In Chapter three, the study of incoherent model based decomposition methods with and
without applying deorientation has been performed. The advantage of model based
decomposition methods is their ability to extract polarimetric information from SAR data by
expressing average scattering mechanism as the summation of individual scattering
components, such as volume (Pv), surface (Ps), double-bounce (Pd), and/or helix component
(Pc). In literature, there are several three- and four component model based decomposition
methods. However, it is observed that due to similar polarimetric response, several land covers
such as vegetation and oriented building blocks, decomposed into same volume scattering
component by model based decomposition methods. In order to overcome this problem, it is
suggested to apply deorientation i.e., rotation of target matrix (coherency or covariance) by
radar line-of-sight, prior to decomposition. The deorientation effect results in getting same
scattering response from differently oriented similar targets, and different scattering response
from distinct targets, which might be producing same response before deorientation.
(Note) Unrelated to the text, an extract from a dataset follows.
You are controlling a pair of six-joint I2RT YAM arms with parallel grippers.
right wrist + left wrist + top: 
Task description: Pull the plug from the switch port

Thus, this
chapter analyses seven different three- and four-component model based decomposition
methods, in which two methods are without deorientation, and other five are with deorientation.
The methods without deorientation are, three component model based decomposition (TCM)
proposed by Freeman and Durden in 1998 and four component model based decomposition
(FCM) proposed by Yajima et al. in 2008. Model based decomposition methods with
deorientation are, three component model based decomposition method with deorientation
(TCMD) proposed by An et al. in 2010; three component model based decomposition method
with double deorientation and adaptive volume scattering model (TCMDDA) proposed by Cui
et al. in 2012; four component model based decomposition method with deorientation (FCMD)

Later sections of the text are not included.